La audiencia intermedia en el Sistema Penal Acusatorio panameño

Agotada la fase de investigación dentro del proceso penal, el fiscal se enfrenta a varias vertientes sobre las cuales vuelca su juicio de valor respecto al caso particular. Encontrándose ante un proceso bien construido y con fortaleza probatoria, se inclinará por avanzar hacia una formal acusación. En este escenario el fiscal concreta los presupuestos formales que demanda nuestro Código Procesal Penal, haciéndolo de conocimiento de los intervinientes y con ello allana o prepara el camino para el eventual juicio; de allí el nombre de audiencia preparatoria. Debe consignar la acusación del fiscal en lo medular, la individualización del o los acusados, los hechos jurídicamente relevantes, enumerar los elementos de prueba, sean testimoniales, documentales o periciales resaltando su pertinencia o utilidad en el debate del juicio oral, la participación criminal, pena solicitada, cerrando con la solicitud de apertura de juicio oral.
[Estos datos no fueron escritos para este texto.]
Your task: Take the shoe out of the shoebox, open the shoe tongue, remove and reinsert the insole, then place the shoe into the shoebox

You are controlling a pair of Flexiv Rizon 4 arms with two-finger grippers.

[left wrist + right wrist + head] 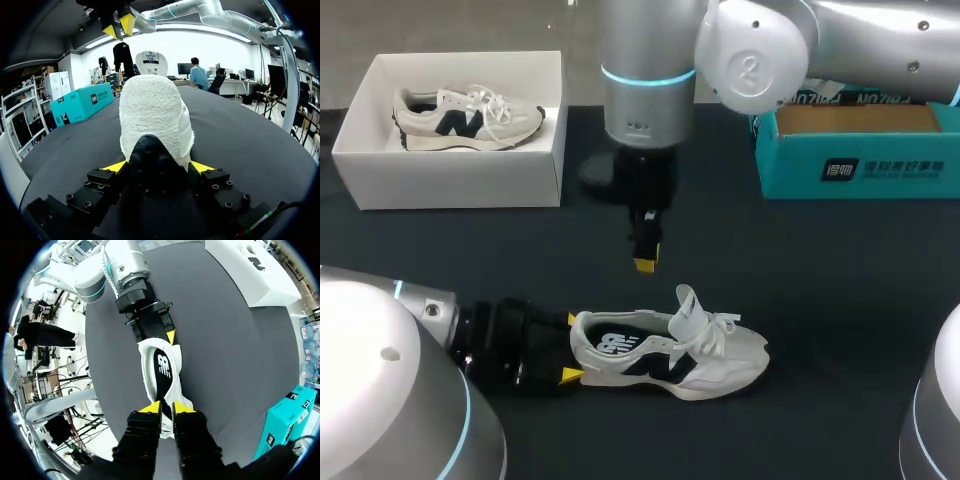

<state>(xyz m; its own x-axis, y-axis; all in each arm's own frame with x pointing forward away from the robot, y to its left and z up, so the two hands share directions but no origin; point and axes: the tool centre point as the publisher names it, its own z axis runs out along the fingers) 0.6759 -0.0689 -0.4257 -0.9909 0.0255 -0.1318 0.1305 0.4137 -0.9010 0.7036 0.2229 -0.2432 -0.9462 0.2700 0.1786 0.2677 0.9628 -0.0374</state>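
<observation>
The left pincer [570, 348] [158, 166] is clenched on the heel of the shoe [670, 355] [155, 115] [165, 370], with one yellow fingertip [115, 166] pressed to each side of the heel. The shoe stands on its sole on the dark table [840, 300], and its toe points straight ahead, away from this pincer. Its tongue [688, 305] stands upright and the laces lie loose beside it. The opening shows a dark insole [620, 340] [162, 365] inside.

The right pincer [645, 262] [166, 407] [120, 25] hangs fingers-down above the shoe, clear of it. Its two yellow tips are drawn close together with nothing between them. In its own wrist view the shoe lies directly under and ahead of it, heel at the far end, where the left pincer grips it. Nothing lies between this pincer and the shoe's opening.

Farther out, a white shoebox [460, 180] [250, 275] sits well apart from both pincers, beyond the left arm's side of the table. A second shoe [465, 118] lies on its side in that box. A teal box [860, 165] [82, 102] [280, 425] sits at the far side of the table under the right arm, also well away from the held shoe.
</observation>
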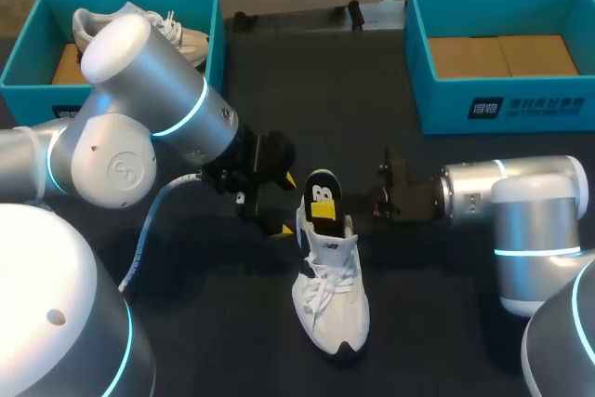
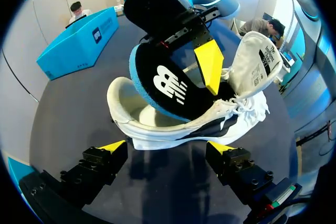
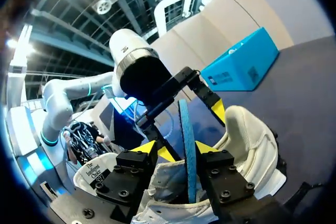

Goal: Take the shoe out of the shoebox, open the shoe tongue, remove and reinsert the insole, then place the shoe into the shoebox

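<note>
Nearest, on the dark table: white shoe, upright on its sole, toe toward the near edge, laces loose, tongue raised. Roughly midway between the two arms. Just beyond, rising from the heel opening: black, blue-edged insole, tilted up, lower end down inside the shoe, printed face toward the left. Clamped on the insole from both faces, reaching in level from the right: right gripper, yellow tips pressed flat against it. From that wrist, insole edge-on between the fingers, shoe collar directly below. Just beside the heel on the left: left gripper, fingers spread wide and holding nothing, shoe's side ahead of the tips, not between them. Farthest back, at either side: two teal boxes, left box with a second shoe inside, right box with brown cardboard on its floor.
</note>
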### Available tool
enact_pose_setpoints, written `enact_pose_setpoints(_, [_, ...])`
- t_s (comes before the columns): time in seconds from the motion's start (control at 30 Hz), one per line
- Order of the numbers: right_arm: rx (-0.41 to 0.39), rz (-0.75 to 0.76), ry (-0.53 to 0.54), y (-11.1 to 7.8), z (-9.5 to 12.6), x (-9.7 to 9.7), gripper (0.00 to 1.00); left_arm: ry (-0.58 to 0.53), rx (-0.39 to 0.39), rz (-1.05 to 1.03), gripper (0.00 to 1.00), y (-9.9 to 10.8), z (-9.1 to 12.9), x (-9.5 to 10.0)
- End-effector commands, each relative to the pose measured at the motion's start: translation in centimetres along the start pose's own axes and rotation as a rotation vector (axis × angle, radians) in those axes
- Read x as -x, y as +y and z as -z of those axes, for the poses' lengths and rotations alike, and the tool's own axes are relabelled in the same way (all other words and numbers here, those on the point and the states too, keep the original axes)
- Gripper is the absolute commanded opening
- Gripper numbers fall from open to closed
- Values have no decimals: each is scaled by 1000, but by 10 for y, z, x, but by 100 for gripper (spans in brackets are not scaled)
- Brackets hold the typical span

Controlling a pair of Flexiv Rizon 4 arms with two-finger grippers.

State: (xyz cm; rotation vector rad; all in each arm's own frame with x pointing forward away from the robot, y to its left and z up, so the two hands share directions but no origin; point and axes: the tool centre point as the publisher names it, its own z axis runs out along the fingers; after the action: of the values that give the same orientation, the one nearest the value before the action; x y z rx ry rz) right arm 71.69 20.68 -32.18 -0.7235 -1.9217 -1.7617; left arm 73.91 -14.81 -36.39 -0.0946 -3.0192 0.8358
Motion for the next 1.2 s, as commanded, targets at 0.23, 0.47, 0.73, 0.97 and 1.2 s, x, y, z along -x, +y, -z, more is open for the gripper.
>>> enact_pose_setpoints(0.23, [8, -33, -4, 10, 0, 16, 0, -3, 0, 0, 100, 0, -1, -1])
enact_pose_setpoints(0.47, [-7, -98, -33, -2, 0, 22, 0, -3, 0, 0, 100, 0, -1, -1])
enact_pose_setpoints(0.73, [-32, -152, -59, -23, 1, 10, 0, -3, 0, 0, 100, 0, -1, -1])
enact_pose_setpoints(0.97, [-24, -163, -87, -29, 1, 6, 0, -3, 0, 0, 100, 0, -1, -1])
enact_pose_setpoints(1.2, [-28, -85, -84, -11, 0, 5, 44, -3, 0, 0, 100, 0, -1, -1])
Alejándonos de sus estructuras formales, lo que de inicio pareció un ejercicio pacífico, en la práctica se ha elevado a estadios casuísticos de profunda riqueza para el litigante en el contexto del sistema adversarial de corte acusatorio que ya rige en todo nuestro territorio. La importancia de esta fase procesal se evidencia al ser el momento oportuno para mostrar los elementos probatorios que pretendemos utilizar en el juicio oral y solicitar la exclusión de los del oponente o contrario. Por otro lado concentra el debate sobre los posibles vicios en los que se ha podido incurrir en el curso del procedimiento y que han debido advertirse en fases anteriores y al no ser convalidadas por la parte que la alega, al tiempo que se discuten entre otros, temas procesales como impedimentos y recusaciones y convenciones probatorias.

El carácter concentrado, oral, contradictorio y de economía procesal sobre el cual descansa el sistema penal acusatorio, da la posibilidad de ahorrar argumentación o debate sobre aquellos elementos sobre los cuales no hay contradicción; es decir, los litigantes los aceptan como ciertos, dando paso a las llamadas convenciones probatorias. Una vez las pruebas han sido decantadas en la audiencia intermedia, serán practicadas en la fase de juicio oral, con total inmediación del Tribunal de Juicio, situación impensable en el antiguo sistema mixto inquisitivo que fue abandonado en reciente data en el Primer Distrito Judicial.

Bien pudiéramos afirmar que a estas alturas se consolida nuestra teoría del caso, trilogía compuesta por el cuadro fáctico (hechos), teoría jurídica (derecho) y cuadro probatorio (pruebas). Consolida nuestra visión del proceso desde la perspectiva de cada litigante. Es una forma de reconstruir bajo nuestra óptica, qué pasó, cómo pasó, quién intervino, dónde y cuándo. Esta construcción se le muestra al juez y se devela materialmente en el juicio oral; sin embargo, se anticipa en fase intermedia. Además es la coyuntura procesal para que la víctima convertida en querellante, bien se adhiera a la acusación del fiscal o presente acusación autónoma, pudiendo ejercitar acción resarcitoria.

Para el tratadista colombiano Heliodoro Fierro-Méndez, ‘El acto de formulación de acusación, como requisito estructural procesal-sustancial del debido proceso penal es insalvable, pues se constituye en el referente fáctico y jurídico en orden a la correspondencia o congruencia entre lo imputado en la acusación y lo declarado en la sentencia’. ( La imputación y la acusación en el sistema acusatorio , Editorial Leyer, 2005, pág. 159). Dicho de otro modo, ha de haber correspondencia entre el cuadro fáctico bajo el cual se estructuró la formulación de cargos y aquellos que sirven para la acusación.

Podríamos resumir que la solvencia de la fase intermedia deviene de los controles que se ejercen en ella sobre el descubrimiento probatorio de cada litigante. Dicho de otro modo, es la pizarra donde anotamos nuestras armas probatorias, de las cuales podemos ser despojados mediante su exclusión. Siendo elementos estructuralmente importantes para nuestra teoría del caso, ante su exclusión, quedaríamos seriamente expuestos en el posterior debate.